Print the whole listing below exactly as given, pictures excluded.

:: The data ::
☆ ☆ ☆ ☆ ☆ ☆ ☆

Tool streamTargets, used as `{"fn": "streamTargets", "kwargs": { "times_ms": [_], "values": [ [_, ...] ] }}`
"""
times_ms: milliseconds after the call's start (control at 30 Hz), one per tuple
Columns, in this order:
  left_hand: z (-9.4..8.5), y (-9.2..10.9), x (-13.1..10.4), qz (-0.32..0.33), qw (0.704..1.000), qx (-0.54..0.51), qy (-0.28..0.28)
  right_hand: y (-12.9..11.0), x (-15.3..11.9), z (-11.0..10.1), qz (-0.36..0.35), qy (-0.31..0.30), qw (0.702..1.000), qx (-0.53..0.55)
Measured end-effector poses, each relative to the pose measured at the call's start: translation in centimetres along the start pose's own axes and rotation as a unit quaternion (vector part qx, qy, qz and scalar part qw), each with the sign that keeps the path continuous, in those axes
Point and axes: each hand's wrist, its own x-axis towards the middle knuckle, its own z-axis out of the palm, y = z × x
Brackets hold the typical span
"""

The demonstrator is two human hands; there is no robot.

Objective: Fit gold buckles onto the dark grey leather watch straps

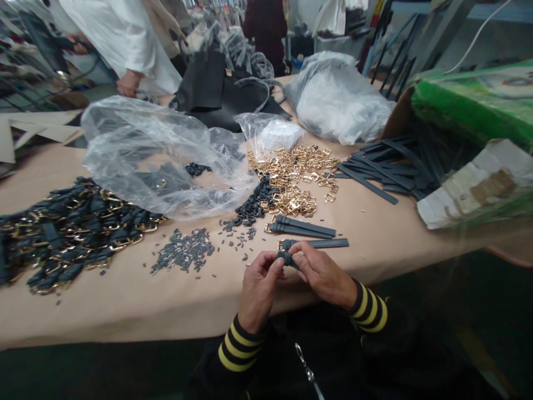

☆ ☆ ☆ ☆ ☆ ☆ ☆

:: Answer to this task ::
Tool streamTargets, used as `{"fn": "streamTargets", "kwargs": { "times_ms": [_], "values": [ [_, ...] ] }}`
"""
times_ms: milliseconds after the call's start (control at 30 Hz), one per tuple
Columns, in this order:
  left_hand: z (-9.4..8.5), y (-9.2..10.9), x (-13.1..10.4), qz (-0.32..0.33), qw (0.704..1.000), qx (-0.54..0.51), qy (-0.28..0.28)
  right_hand: y (-12.9..11.0), x (-15.3..11.9), z (-11.0..10.1), qz (-0.36..0.35), qy (-0.31..0.30), qw (0.702..1.000), qx (-0.53..0.55)
Measured end-effector poses, each relative to the pose measured at the call's start: translation in centimetres along the start pose's own axes and rotation as a unit quaternion (vector part qx, qy, qz and scalar part qw), each with the sign that keeps the path continuous, in those axes
Point and axes: each hand's wrist, its own x-axis towards the middle knuckle, its own z-axis out of the palm, y = z × x
Brackets hold the typical span
"""

The demonstrator is two human hands; there is no robot.

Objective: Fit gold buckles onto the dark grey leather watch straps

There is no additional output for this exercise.